Most of us at one time or another indulge in consideration of what we might do if we suddenly came into a large amount of money, say, by winning the lottery. What would it be like to be able to do anything, money being no issue? Recently I’ve talked with several friends going through life changing experiences, and yesterday, having just gotten off the phone with one of them, I had the thought that if I won the lottery, I might like to stop working and just be there for my friends and family. For instance, if someone had surgery, I’d be able to go and wait with the family in the waiting room, run errands and cook meals. If someone lost a loved one, I’d be able to drop everything to go to the funeral, even in a distant city. I think I could really appreciate the job of being there for the people I love professionally. I hate it when something major is happening and I’m not able to be present for it.
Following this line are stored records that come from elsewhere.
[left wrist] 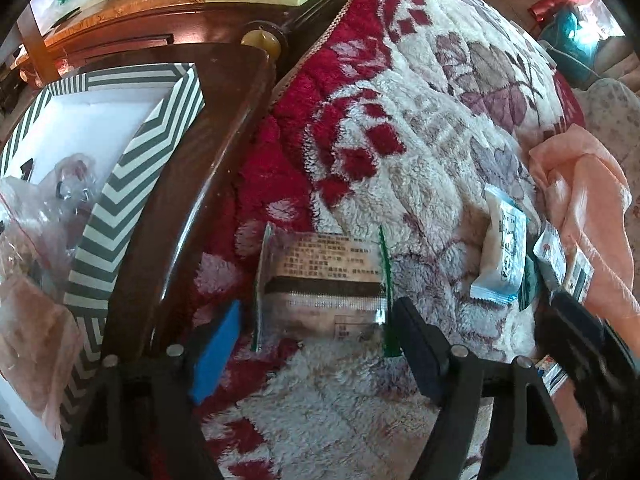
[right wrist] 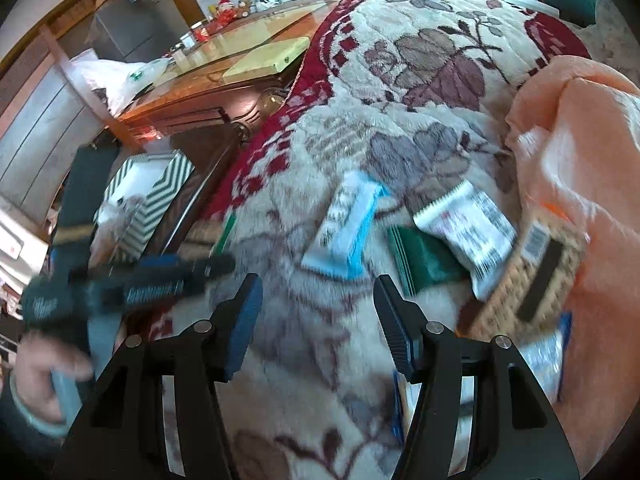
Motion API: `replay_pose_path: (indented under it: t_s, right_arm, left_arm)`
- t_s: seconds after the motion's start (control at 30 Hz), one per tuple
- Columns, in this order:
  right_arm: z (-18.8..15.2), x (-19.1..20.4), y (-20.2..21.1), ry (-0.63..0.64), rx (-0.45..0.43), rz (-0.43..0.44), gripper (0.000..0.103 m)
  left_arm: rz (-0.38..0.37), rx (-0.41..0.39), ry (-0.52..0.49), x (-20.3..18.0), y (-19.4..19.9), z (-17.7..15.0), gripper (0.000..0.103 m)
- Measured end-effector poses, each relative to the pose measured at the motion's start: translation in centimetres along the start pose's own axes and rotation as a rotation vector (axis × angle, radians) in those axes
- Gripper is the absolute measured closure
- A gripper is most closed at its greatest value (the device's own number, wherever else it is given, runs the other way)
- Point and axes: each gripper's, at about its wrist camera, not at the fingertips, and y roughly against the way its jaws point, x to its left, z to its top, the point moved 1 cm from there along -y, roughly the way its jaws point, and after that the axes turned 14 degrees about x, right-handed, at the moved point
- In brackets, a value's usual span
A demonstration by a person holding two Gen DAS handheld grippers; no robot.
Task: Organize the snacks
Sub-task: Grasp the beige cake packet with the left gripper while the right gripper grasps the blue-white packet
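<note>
A clear, green-edged snack packet (left wrist: 320, 280) lies on the fleece blanket (left wrist: 420, 120), just ahead of and between the tips of my open left gripper (left wrist: 316, 336). A white and blue packet (left wrist: 502, 250) lies to its right, also in the right wrist view (right wrist: 344, 228). My right gripper (right wrist: 318, 320) is open and empty above the blanket. Ahead of it lie a dark green packet (right wrist: 424, 260), a white barcode packet (right wrist: 468, 232) and a tan packet (right wrist: 536, 276). A striped box (left wrist: 132, 184) at left holds bagged snacks (left wrist: 36, 232).
The box rests on a dark wooden ledge (left wrist: 200, 168) beside a wooden table (left wrist: 132, 24). An orange cloth (right wrist: 580, 160) lies at the right, over the packets' edge. My left gripper and hand show blurred at left in the right wrist view (right wrist: 132, 284).
</note>
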Motion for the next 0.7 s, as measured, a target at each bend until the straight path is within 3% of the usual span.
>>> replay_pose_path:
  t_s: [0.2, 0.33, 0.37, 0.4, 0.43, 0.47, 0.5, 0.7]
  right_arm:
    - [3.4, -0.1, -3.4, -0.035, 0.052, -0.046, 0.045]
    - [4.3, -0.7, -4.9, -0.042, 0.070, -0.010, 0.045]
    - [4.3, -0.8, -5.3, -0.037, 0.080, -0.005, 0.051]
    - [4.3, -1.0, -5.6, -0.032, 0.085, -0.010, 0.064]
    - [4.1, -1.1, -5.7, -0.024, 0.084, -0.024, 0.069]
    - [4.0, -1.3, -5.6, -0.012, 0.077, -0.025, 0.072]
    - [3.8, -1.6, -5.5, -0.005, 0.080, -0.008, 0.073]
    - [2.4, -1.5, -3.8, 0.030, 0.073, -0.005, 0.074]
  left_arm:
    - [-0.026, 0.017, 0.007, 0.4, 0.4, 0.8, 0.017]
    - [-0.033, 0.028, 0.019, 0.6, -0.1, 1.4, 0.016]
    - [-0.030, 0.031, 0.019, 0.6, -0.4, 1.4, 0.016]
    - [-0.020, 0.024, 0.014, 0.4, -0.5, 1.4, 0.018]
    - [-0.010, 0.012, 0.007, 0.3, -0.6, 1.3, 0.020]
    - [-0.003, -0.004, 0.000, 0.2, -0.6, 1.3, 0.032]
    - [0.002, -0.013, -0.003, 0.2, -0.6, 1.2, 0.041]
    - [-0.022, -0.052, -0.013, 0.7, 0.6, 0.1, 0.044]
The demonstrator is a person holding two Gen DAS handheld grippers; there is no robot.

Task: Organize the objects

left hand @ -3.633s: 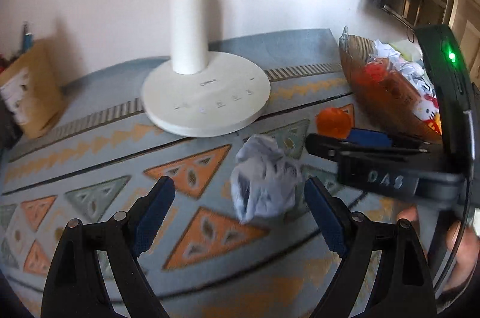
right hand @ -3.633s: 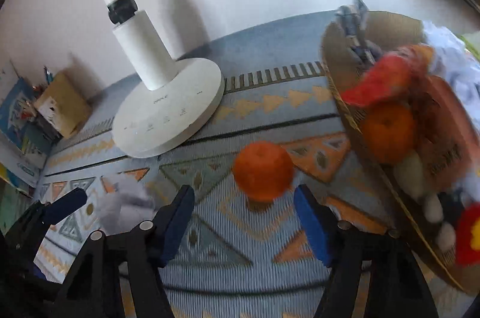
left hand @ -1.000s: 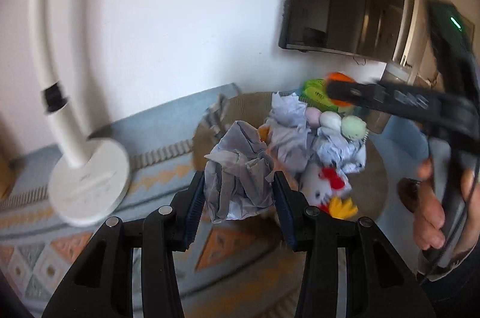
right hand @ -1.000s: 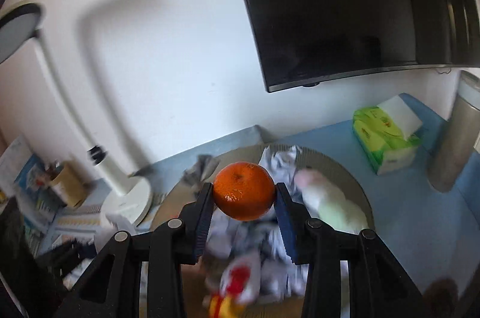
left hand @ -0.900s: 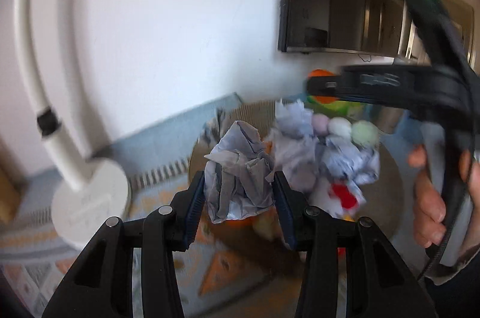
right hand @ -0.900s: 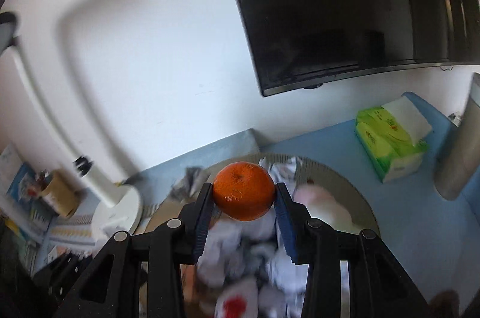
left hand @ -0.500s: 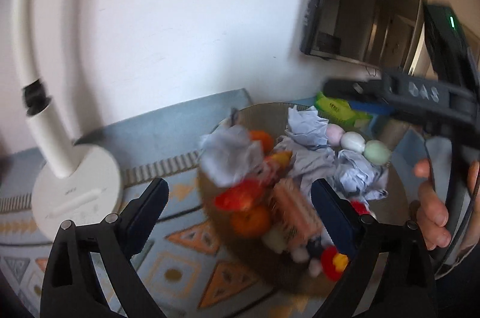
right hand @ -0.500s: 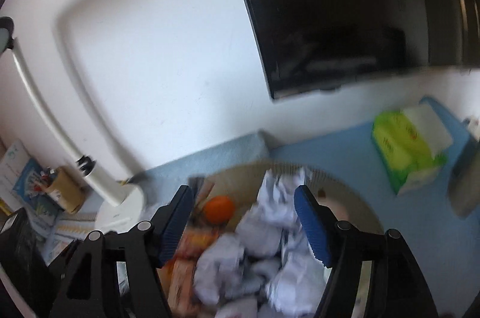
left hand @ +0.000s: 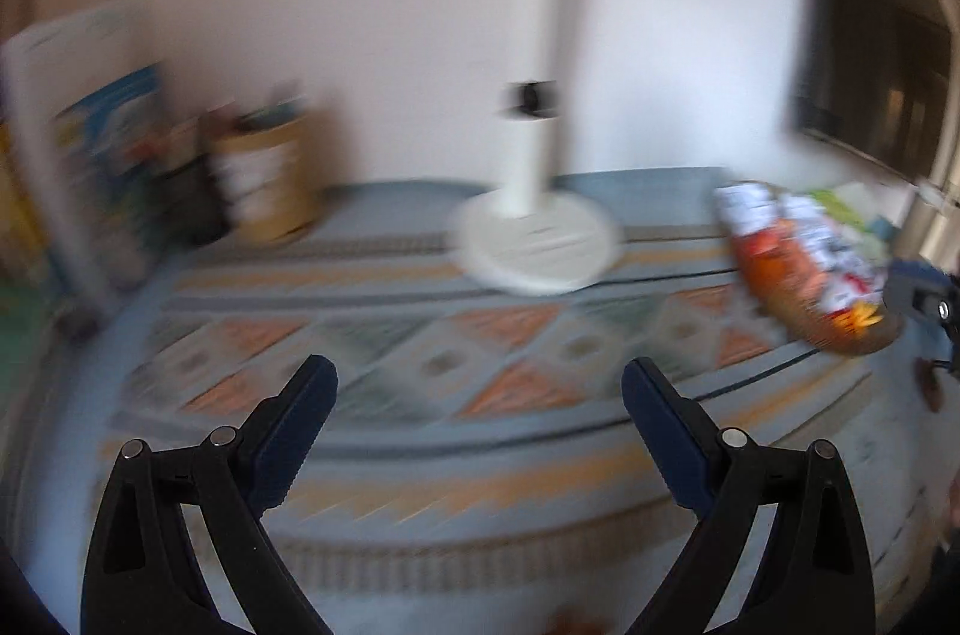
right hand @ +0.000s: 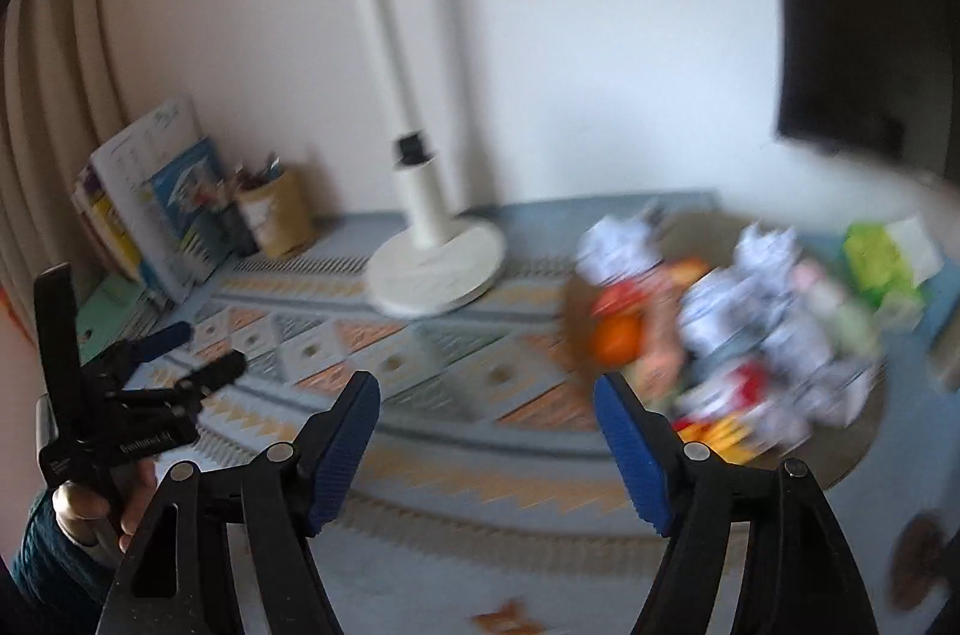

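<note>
Both views are motion-blurred. A round brown basket [right hand: 864, 431] sits at the right, heaped with crumpled paper balls [right hand: 618, 245], an orange [right hand: 615, 338] and small toys. It also shows at the right edge of the left wrist view [left hand: 852, 335]. My right gripper [right hand: 486, 431] is open and empty above the patterned mat [right hand: 420, 365], left of the basket. My left gripper [left hand: 480, 431] is open and empty over the mat [left hand: 480, 365], well left of the basket. It also shows in the right wrist view [right hand: 198, 353] at the far left.
A white desk lamp stands on its round base [right hand: 435, 269] at the back of the mat, also in the left wrist view [left hand: 537, 242]. A pen cup [right hand: 276, 212] and books [right hand: 153, 191] stand at the back left. A green tissue pack [right hand: 882, 257] lies behind the basket. A dark monitor [right hand: 864, 5] hangs at upper right.
Both grippers let go: the crumpled paper and the orange now lie in the basket. Both grippers have since pulled back and swung left, away from the basket.
</note>
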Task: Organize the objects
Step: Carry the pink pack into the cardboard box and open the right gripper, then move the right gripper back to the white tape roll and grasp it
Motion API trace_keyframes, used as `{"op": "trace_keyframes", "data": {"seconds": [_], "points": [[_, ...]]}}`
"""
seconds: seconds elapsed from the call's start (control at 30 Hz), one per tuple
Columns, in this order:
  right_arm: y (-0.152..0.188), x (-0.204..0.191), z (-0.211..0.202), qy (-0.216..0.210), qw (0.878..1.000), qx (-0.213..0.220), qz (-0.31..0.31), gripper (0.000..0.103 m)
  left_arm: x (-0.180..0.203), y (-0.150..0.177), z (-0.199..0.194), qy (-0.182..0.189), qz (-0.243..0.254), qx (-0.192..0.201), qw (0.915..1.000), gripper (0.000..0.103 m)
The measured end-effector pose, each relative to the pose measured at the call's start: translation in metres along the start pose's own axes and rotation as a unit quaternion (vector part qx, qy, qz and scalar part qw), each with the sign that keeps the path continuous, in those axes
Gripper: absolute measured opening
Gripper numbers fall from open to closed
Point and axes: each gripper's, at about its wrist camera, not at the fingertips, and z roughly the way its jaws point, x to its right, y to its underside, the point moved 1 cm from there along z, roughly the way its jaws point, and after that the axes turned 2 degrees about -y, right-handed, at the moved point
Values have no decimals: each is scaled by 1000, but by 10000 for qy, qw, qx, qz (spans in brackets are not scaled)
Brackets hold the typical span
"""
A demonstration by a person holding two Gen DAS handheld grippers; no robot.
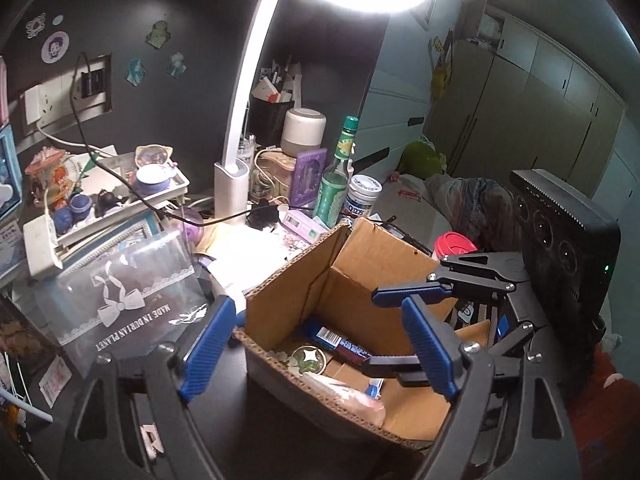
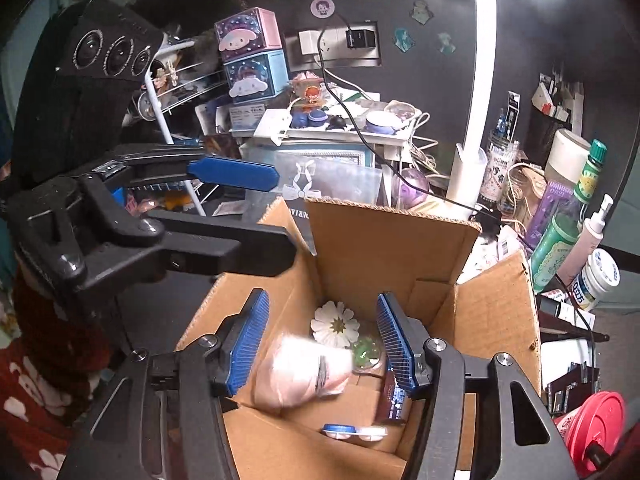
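An open cardboard box (image 1: 360, 264) stands on the dark desk. Inside lie a pale pink soft bundle (image 2: 304, 372), a white daisy (image 2: 335, 324), a green glassy round piece (image 2: 365, 350), a dark wrapped bar (image 1: 340, 344) and a blue-and-white lens case (image 2: 352, 432). My right gripper (image 2: 322, 340) hangs over the box interior, open; the blurred pink bundle lies below, between its blue pads but free of them. My left gripper (image 1: 318, 346) is open wide astride the box's near left wall, one finger outside and one inside. Each gripper shows in the other's view: right (image 1: 370, 330), left (image 2: 280, 214).
A white desk lamp (image 1: 232, 184) stands behind the box with a green bottle (image 1: 334, 184) and a white jar (image 1: 362, 196). A clear bow-printed pouch (image 1: 128, 296) and a cluttered white tray (image 1: 100, 204) sit to the left. A red-lidded cup (image 2: 596, 424) is at the right.
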Motion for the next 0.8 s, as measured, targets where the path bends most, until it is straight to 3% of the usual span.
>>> {"op": "trace_keyframes", "data": {"seconds": [0.2, 0.43, 0.7, 0.8], "points": [[-17, -29, -2, -53, 9994, 251, -233, 52, -31, 20, -46, -494, -167, 379, 9979, 84], [-37, -93, 10, -691, 9945, 483, -619, 52, -72, 63, -92, -1166, -449, 700, 9897, 88], [-24, -169, 73, -1454, 9838, -27, -1051, 52, -121, 132, -111, -1808, -913, 698, 9768, 88], [-10, -178, 111, -1402, 9842, -342, -1030, 52, -132, 153, -108, -1917, -1013, 597, 9744, 88]]}}
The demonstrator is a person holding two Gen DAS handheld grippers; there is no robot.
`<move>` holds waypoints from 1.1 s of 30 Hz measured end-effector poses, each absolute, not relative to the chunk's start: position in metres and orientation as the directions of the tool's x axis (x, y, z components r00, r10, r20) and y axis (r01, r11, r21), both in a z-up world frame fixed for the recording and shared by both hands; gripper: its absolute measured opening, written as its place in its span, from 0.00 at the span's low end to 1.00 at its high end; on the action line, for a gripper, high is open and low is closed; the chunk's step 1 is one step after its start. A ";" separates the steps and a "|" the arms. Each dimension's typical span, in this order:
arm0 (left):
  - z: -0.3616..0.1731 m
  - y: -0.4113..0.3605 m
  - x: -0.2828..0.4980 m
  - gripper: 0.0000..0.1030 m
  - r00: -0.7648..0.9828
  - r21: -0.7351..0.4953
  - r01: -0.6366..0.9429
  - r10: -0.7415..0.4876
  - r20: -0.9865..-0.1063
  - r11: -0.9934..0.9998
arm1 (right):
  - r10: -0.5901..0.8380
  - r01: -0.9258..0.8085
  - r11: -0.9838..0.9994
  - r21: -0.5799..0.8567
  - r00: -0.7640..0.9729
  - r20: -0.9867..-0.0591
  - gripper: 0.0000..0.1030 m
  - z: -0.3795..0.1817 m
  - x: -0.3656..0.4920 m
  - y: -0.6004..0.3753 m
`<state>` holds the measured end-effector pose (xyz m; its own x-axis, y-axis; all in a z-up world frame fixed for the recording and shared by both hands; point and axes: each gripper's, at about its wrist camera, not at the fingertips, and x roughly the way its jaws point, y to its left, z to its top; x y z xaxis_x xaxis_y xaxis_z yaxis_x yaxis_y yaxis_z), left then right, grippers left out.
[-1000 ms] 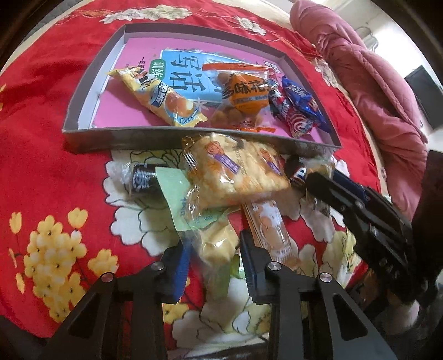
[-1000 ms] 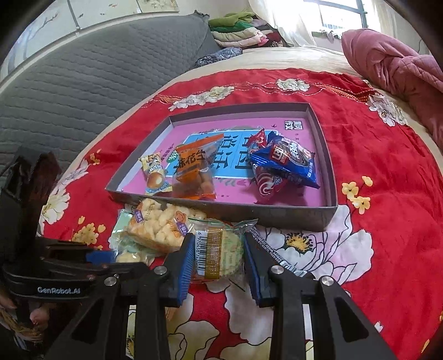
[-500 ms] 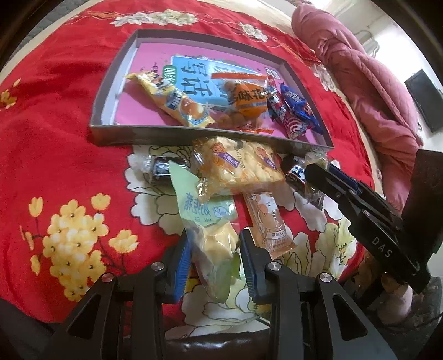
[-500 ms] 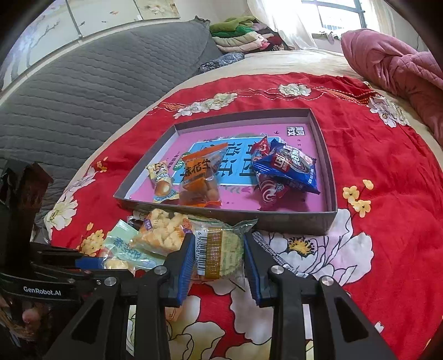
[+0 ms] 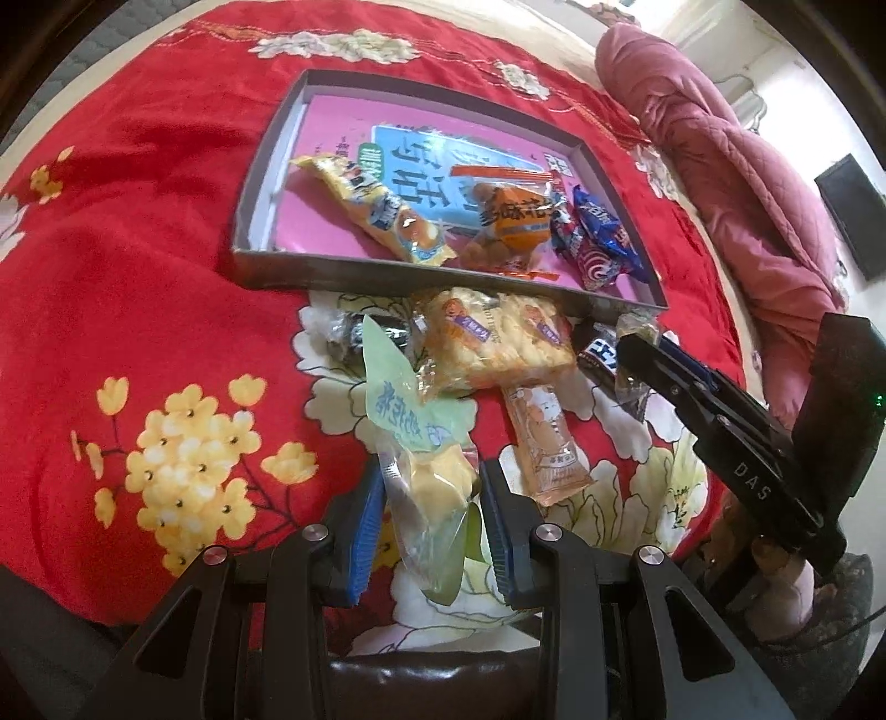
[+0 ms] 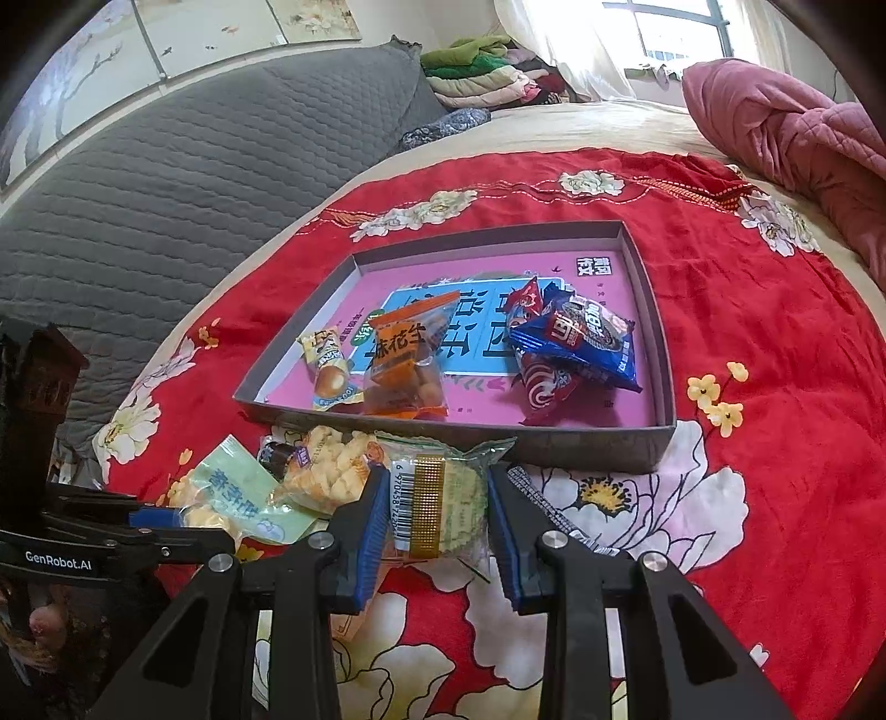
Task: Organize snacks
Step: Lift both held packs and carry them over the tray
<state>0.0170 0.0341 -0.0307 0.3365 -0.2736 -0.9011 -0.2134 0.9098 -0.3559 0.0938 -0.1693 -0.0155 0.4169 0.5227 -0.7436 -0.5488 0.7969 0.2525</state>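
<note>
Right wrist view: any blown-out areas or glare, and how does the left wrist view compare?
Right wrist view: window is blown out white; box and snacks evenly lit. Left wrist view: overexposed top right corner, clear wrapper glints, fisheye bends the box edges.

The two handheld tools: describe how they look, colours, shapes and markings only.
Both are matte black with angular, cut-out finger arms, round silver bolts and ribbed blue pads. The left tool bears white "GenRobot.AI" lettering on its side in the right wrist view. The right tool shows "DAS" lettering and a small green light on its boxy black body in the left wrist view.
</note>
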 end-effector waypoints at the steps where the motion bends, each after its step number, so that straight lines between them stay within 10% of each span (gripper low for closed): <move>1: -0.030 0.036 0.016 0.34 0.336 -0.357 -0.219 -0.273 -0.901 0.908 | 0.524 -0.549 0.796 0.253 0.417 -0.743 0.34 -0.015 0.094 -0.169; 33: 0.016 0.059 0.007 0.34 0.462 -0.363 -0.237 -0.225 -0.858 0.901 | 0.563 -0.556 0.785 0.273 0.458 -0.688 0.34 0.000 0.093 -0.174</move>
<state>0.0067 0.0595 0.0163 0.4616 -0.2247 -0.8582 -0.2366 0.9012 -0.3632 0.0928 -0.1739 0.0002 0.4578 0.5630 -0.6881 -0.5557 0.7854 0.2729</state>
In a way, I kind of have that job already, though the people I get to be there for are my therapy clients, and I don’t typically get to know them before they’re struggling, since they come to me often when things have reached some sort of tipping point, and we dive in together. Often when I ask clients about their social supports, they talk about their hesitance to talk to friends and family or ask for help because, after all, no one wants to be a burden. Usually when this comes up, I ask them to recall a time they were there for someone else in a time of need, and what that felt like. It’s generally a very good memory, often something that led to a closer relationship with that person, or something that called them to delve a little deeper into themselves and find something really valuable they didn’t know they possessed. I have never once had anyone talk about what a pain it was, or how it required them to leave work early, or how they didn’t get as much sleep that night because of it.
I want to say this clearly because it’s easy to forget: It’s a privilege to be able to be there for the people we love. It’s an absolute privilege.